Stored data:
────────────────────────────────────────

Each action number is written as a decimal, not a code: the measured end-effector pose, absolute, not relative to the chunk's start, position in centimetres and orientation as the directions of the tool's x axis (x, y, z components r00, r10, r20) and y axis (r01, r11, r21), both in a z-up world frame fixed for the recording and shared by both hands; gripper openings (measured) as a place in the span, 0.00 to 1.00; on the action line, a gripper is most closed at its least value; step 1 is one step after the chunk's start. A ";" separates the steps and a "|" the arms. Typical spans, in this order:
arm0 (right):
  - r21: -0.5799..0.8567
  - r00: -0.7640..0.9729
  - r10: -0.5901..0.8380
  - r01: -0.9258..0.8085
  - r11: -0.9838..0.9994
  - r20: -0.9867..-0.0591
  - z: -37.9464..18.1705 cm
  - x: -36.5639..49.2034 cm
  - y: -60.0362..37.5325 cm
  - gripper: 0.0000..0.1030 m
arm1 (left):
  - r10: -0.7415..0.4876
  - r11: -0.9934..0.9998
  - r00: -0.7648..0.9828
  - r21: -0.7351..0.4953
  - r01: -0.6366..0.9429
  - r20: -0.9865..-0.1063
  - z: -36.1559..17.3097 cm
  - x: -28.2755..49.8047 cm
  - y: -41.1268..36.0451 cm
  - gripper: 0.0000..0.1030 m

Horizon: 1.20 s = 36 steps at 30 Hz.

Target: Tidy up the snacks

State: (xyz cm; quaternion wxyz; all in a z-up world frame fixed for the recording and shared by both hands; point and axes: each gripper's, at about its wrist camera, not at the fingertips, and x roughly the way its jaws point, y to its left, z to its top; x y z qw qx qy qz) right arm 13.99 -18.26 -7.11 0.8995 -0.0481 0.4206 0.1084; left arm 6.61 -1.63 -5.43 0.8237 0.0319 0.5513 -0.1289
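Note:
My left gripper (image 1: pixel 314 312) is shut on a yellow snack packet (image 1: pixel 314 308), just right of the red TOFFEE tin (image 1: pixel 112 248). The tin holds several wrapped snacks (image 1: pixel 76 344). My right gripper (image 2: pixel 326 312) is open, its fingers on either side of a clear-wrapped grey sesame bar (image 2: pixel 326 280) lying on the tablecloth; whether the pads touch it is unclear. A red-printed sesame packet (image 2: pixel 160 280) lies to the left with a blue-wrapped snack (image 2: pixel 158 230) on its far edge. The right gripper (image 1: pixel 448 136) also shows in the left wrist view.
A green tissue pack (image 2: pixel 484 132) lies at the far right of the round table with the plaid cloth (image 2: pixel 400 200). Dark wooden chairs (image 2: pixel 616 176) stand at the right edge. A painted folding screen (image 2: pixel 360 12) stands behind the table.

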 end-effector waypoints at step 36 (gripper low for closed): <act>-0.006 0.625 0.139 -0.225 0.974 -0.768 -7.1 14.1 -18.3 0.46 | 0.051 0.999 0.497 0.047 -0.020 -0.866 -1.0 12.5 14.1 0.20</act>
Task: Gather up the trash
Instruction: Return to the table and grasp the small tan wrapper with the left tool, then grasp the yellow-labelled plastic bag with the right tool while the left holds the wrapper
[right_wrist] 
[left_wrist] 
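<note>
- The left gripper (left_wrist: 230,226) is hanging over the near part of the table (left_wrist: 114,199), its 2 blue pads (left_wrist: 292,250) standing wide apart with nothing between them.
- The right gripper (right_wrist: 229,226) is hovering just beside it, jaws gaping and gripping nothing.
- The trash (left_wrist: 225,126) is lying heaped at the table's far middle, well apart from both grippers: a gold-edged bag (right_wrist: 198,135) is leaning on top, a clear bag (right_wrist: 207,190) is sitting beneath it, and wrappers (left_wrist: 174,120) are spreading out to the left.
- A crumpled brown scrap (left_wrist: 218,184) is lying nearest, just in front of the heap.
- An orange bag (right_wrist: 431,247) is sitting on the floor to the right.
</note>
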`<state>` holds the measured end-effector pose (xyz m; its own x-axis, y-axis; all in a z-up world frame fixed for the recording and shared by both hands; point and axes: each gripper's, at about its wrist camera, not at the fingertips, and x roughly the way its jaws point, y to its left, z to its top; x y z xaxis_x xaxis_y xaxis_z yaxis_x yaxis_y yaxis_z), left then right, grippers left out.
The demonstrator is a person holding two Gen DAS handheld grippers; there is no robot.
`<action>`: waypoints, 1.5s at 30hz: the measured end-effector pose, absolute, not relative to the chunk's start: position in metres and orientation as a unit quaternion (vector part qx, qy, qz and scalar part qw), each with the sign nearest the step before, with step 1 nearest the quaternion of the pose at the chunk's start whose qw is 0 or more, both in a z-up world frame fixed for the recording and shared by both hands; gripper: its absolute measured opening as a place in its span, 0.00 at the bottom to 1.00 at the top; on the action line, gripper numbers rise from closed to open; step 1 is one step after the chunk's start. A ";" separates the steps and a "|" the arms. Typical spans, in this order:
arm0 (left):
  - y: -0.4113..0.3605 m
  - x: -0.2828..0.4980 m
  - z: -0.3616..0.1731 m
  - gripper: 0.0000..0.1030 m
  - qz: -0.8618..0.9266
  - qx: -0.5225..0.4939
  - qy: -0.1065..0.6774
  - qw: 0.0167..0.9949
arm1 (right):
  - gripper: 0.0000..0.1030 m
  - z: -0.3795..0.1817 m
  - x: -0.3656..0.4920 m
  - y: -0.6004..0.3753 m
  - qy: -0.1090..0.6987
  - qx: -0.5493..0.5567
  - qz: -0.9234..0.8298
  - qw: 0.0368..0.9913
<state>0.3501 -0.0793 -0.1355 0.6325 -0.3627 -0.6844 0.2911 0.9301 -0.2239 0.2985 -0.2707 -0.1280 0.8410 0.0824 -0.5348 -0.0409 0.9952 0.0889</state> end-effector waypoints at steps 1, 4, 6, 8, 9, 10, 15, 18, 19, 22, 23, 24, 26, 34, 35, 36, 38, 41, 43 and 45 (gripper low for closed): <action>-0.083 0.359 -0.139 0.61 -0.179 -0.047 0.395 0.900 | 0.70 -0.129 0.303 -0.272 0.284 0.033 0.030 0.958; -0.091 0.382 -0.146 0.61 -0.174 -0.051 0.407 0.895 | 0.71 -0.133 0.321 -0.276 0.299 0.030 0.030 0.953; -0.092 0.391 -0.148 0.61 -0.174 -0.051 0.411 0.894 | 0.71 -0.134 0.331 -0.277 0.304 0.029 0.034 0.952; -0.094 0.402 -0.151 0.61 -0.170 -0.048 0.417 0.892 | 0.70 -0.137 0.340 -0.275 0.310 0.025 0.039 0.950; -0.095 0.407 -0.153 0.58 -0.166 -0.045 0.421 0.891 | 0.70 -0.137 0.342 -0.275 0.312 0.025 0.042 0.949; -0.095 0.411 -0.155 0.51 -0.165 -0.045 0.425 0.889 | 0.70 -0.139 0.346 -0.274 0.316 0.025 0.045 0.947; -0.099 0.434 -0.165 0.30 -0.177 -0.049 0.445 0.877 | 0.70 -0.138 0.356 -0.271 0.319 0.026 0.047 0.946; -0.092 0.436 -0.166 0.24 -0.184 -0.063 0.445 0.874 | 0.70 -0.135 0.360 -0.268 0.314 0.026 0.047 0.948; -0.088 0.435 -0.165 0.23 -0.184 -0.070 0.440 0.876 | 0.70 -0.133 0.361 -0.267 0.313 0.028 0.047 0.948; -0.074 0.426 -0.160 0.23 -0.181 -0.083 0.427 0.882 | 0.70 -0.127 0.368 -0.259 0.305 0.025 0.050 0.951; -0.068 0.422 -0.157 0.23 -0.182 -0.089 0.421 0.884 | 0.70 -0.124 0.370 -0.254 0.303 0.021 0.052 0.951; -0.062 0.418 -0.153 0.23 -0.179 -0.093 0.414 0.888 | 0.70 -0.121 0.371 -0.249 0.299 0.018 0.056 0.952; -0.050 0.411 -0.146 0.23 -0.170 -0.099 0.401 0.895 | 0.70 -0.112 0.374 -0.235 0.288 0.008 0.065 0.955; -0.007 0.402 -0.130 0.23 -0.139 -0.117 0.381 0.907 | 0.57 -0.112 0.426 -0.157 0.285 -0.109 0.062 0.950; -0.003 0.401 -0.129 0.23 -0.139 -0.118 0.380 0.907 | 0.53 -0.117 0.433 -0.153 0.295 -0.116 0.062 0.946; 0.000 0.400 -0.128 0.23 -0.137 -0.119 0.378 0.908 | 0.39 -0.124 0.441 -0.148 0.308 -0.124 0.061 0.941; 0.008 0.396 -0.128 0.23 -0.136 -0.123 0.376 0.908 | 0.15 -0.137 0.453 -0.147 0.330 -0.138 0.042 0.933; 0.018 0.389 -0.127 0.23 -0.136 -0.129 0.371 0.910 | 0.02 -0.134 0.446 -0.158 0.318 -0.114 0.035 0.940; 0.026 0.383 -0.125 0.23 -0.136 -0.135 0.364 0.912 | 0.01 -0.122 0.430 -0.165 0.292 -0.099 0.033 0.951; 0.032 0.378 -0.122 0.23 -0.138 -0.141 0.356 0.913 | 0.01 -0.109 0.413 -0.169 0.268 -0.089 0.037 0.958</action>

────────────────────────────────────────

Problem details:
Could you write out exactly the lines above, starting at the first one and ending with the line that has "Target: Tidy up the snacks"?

Finished task:
Each action number is written as a decimal, not a code: the measured end-effector pose, absolute, not relative to the chunk's start, position in centimetres and orientation as the directions of the tool's x axis (x, y, z components r00, r10, r20) and y axis (r01, r11, r21), both in a z-up world frame fixed for the recording and shared by both hands; gripper openings (measured) as a place in the span, 0.00 to 1.00; on the action line, a gripper is most closed at its least value; step 1 is one step after the chunk's start. A ";" separates the steps and a "|" the arms. Typical spans, in this order:
arm0 (right):
  - r21: -0.5799..0.8567
  - r00: -0.7640..0.9729
  - r10: -0.5901..0.8380
  - r01: -0.9258..0.8085
  - r11: -0.9838..0.9994
  - r20: -0.9867..-0.0591
  - z: -37.9464..18.1705 cm
  - x: -36.5639..49.2034 cm
  - y: -60.0362..37.5325 cm
  - gripper: 0.0000..0.1030 m
arm1 (left):
  - r10: -0.7415..0.4876
  - r11: -0.9934..0.9998
  - r00: -0.7648..0.9828
  - r21: -0.7351..0.4953
  - r01: -0.6366..0.9429
  - r20: -0.9865..-0.1063
  - z: -36.1559..17.3097 cm
  - x: -28.2755..49.8047 cm
  - y: -41.1268..36.0451 cm
  - gripper: 0.0000..0.1030 m

Horizon: 1.20 s = 36 steps at 30 Hz.

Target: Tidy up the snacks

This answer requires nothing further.